◆ **Task to carry out**
Scan the records below for the line with "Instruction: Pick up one" and the line with "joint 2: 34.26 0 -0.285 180", and retype that range exactly, both ends included, pictures excepted.

Items listed in a dataset
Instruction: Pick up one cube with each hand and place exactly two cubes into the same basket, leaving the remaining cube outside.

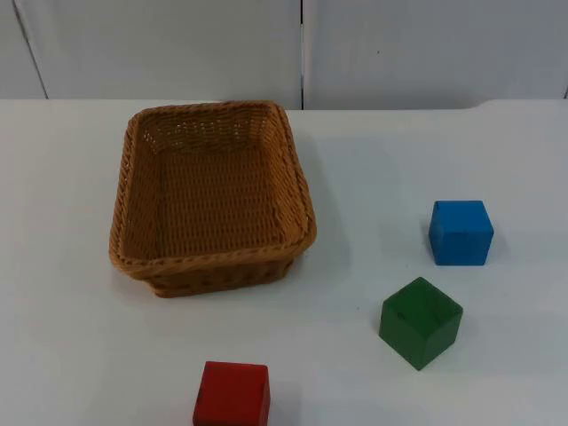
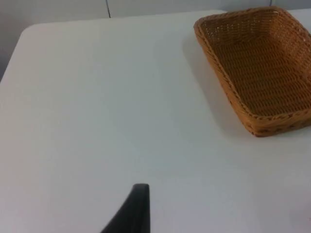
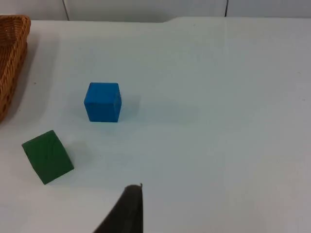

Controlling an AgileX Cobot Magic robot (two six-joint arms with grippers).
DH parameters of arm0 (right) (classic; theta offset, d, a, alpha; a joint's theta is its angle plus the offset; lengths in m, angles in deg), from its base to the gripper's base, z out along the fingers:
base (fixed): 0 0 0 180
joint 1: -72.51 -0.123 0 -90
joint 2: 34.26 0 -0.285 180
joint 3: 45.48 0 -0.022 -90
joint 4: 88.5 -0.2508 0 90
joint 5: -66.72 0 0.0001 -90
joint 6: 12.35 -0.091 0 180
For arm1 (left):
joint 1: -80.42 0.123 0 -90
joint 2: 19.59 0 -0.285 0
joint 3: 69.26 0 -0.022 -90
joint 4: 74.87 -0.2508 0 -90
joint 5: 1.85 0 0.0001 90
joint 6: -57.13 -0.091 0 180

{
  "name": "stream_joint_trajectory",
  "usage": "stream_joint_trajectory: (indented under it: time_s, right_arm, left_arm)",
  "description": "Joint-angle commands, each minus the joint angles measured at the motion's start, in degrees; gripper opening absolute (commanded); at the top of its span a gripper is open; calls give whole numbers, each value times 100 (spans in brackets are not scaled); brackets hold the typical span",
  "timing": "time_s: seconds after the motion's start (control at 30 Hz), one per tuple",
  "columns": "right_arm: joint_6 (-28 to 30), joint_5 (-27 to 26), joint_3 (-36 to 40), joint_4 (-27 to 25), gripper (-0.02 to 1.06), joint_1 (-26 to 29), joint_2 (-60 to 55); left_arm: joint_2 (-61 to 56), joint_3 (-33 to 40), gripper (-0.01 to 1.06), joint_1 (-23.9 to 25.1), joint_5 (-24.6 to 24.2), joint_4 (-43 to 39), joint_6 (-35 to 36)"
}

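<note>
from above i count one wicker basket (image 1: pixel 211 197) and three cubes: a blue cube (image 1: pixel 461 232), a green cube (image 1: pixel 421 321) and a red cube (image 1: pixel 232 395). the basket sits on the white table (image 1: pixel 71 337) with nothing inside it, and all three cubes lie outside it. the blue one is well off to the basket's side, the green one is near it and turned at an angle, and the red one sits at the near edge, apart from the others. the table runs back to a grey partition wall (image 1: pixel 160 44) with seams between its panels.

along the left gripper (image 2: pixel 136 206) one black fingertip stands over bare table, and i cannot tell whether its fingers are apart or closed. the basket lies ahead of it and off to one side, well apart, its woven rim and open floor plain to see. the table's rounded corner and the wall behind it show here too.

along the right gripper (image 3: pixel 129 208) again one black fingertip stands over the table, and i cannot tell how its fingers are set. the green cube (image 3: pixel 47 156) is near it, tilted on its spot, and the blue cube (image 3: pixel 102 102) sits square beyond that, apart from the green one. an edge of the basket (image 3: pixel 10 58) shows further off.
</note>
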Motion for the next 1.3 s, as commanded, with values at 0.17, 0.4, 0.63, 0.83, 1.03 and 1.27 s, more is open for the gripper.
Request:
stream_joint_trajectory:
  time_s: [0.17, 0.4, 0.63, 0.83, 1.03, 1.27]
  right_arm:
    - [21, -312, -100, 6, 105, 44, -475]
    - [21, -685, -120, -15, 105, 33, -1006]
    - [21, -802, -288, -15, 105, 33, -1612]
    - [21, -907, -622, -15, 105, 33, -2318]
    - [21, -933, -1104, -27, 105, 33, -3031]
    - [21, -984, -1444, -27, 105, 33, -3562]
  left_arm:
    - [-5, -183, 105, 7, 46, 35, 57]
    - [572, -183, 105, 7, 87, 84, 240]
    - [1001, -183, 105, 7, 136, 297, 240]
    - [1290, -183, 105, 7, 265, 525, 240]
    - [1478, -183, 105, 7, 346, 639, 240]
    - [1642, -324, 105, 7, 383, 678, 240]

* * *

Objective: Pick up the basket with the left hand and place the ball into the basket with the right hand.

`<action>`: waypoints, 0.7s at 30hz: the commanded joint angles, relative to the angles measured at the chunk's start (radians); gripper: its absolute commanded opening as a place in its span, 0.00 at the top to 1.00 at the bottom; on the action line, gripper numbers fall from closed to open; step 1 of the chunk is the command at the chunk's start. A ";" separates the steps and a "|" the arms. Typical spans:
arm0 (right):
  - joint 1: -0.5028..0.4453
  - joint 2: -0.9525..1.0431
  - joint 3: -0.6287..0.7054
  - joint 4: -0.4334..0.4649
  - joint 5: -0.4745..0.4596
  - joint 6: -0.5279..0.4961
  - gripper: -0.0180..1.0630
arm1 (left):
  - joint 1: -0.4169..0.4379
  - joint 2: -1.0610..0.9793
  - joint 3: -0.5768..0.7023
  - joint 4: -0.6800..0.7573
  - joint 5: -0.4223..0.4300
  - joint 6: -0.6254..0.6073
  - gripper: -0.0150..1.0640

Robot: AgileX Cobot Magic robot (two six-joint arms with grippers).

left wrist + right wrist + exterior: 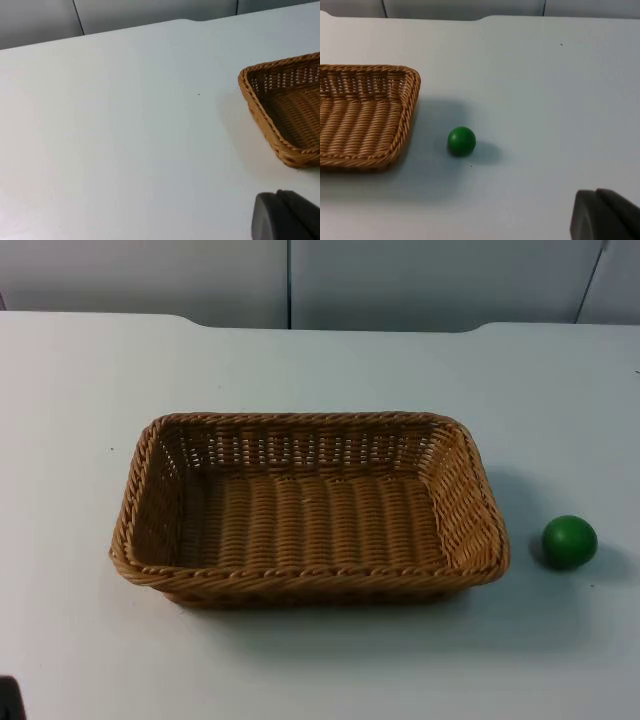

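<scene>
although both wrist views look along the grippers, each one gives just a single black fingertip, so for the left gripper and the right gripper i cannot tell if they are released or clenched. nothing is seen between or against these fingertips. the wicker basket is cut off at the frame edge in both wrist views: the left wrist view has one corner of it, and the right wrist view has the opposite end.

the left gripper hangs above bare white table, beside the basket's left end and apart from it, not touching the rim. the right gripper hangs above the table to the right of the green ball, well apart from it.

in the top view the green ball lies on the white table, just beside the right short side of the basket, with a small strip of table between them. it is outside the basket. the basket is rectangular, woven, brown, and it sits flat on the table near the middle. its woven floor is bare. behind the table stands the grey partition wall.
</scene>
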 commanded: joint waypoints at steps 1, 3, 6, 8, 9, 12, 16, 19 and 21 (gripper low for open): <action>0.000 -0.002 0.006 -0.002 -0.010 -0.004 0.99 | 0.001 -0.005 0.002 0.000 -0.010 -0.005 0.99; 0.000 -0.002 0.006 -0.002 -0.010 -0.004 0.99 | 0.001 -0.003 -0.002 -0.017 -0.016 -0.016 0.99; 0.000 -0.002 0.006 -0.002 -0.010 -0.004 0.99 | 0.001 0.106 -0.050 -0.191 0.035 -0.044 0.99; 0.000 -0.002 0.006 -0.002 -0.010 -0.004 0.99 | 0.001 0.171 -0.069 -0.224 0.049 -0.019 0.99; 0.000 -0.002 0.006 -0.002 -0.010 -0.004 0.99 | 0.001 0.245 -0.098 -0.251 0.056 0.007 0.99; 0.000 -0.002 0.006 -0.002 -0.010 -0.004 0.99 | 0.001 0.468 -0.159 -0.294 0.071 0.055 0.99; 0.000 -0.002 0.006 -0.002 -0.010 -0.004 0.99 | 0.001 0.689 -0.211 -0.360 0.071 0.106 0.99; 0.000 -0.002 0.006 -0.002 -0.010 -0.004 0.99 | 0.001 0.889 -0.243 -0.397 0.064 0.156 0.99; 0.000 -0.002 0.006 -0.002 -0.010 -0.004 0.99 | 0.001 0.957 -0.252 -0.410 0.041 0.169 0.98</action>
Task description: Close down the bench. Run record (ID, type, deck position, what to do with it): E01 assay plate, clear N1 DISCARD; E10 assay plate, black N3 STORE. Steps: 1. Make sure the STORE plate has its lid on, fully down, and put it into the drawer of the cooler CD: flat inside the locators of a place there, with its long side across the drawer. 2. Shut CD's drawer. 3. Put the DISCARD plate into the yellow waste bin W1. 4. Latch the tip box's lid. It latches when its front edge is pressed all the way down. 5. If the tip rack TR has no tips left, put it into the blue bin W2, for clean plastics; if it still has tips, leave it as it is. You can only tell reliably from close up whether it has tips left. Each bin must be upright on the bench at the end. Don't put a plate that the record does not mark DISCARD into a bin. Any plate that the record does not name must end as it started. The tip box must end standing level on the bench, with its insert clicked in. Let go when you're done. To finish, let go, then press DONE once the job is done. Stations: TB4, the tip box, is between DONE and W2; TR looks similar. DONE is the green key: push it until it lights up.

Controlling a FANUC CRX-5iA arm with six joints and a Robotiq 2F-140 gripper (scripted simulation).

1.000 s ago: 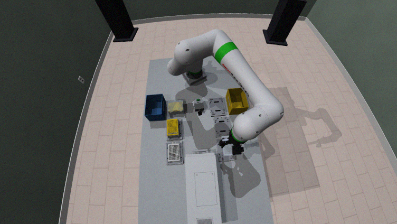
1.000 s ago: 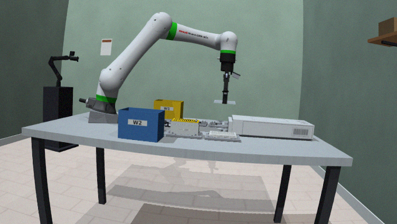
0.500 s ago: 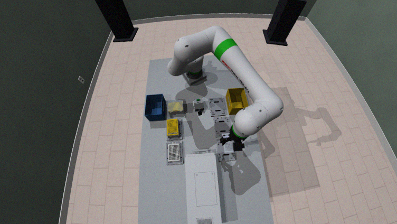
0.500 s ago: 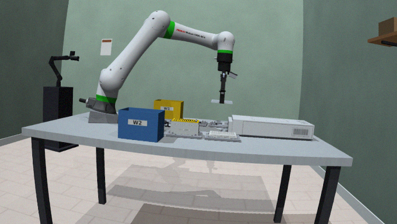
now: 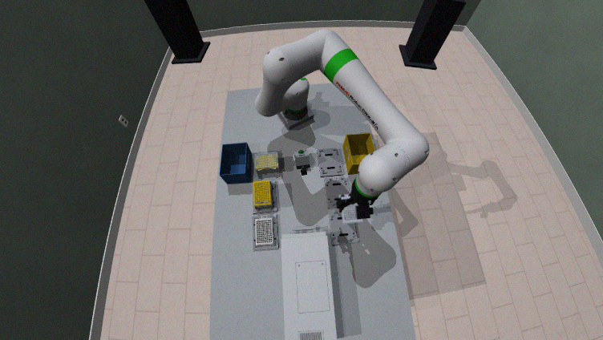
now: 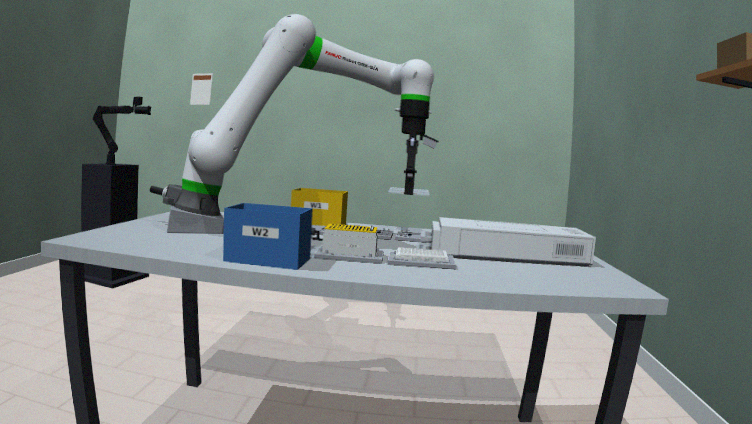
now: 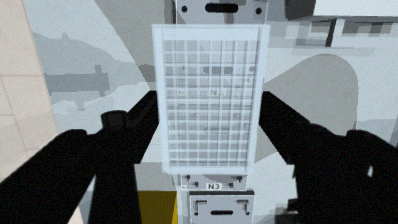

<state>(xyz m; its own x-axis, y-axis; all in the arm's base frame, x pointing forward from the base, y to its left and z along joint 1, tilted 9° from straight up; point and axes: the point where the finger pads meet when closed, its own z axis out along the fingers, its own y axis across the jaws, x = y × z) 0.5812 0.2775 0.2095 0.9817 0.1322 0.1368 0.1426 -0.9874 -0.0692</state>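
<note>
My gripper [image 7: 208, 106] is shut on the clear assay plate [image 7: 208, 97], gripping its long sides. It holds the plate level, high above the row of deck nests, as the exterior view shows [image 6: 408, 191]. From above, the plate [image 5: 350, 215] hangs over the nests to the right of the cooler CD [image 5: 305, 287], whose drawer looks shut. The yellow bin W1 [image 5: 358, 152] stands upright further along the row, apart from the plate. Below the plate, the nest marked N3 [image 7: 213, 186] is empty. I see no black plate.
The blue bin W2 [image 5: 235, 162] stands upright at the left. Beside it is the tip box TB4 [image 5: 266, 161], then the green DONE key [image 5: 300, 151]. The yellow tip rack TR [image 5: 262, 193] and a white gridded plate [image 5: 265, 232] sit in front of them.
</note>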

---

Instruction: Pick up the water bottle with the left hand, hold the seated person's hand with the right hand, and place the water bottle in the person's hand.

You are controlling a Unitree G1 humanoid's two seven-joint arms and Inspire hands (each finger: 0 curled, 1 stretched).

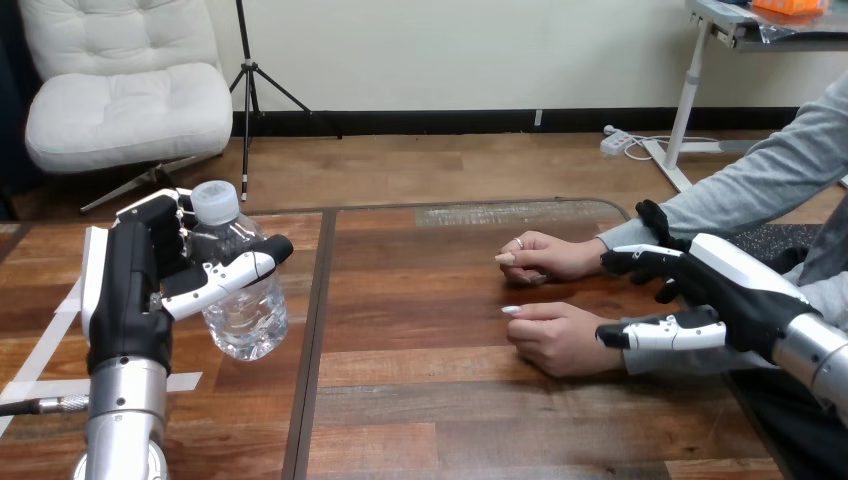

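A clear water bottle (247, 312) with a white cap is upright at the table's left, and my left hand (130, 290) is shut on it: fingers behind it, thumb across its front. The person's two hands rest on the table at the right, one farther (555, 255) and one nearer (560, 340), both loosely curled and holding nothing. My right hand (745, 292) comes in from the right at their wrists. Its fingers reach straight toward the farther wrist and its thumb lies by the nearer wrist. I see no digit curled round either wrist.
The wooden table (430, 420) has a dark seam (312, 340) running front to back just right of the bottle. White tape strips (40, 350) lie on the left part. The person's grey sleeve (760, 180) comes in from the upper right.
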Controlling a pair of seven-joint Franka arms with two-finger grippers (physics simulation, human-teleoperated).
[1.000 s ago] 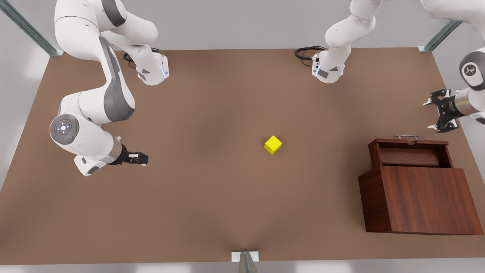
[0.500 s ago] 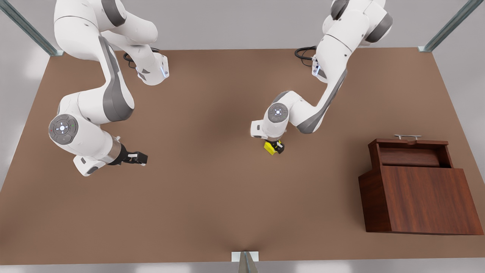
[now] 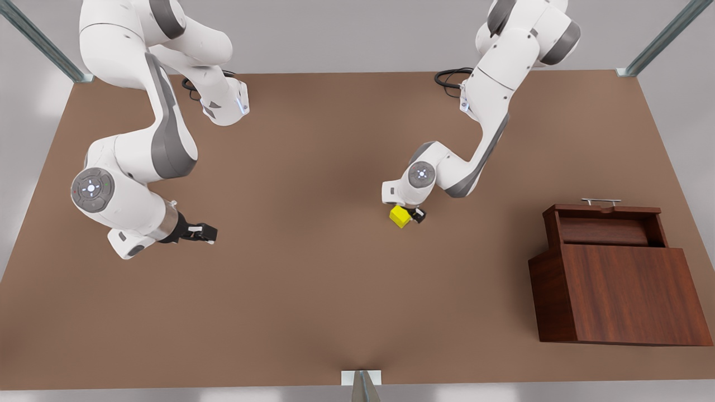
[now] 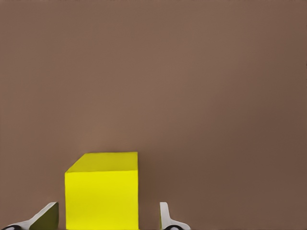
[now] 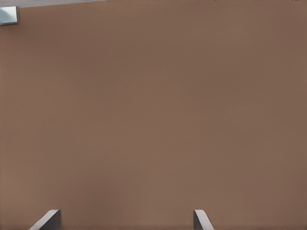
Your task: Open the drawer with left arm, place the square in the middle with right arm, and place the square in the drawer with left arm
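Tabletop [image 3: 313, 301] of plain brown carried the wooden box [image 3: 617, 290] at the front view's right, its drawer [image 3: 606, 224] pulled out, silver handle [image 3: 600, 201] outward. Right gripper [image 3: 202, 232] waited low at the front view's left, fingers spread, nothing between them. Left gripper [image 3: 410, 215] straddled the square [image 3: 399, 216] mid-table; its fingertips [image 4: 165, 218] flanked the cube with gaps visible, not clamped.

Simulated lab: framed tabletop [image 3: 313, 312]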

◆ **Answer section**
Instruction: Pick up one cube with each hand and place exactly two cubes into the same basket, leaving the remaining cube outside.


Controlling an AgileX Cobot Magic robot (two six-joint arms with grippers).
DH parameters of arm0 (right) (classic; theta offset, d, a, alpha; a joint's theta is its angle plus the offset; lengths in m, angles in deg), from its base to the gripper's base, z out along the fingers:
base (fixed): 0 0 0 180
joint 1: -72.51 -0.123 0 -90
joint 2: 34.26 0 -0.285 180

The answer was given in full.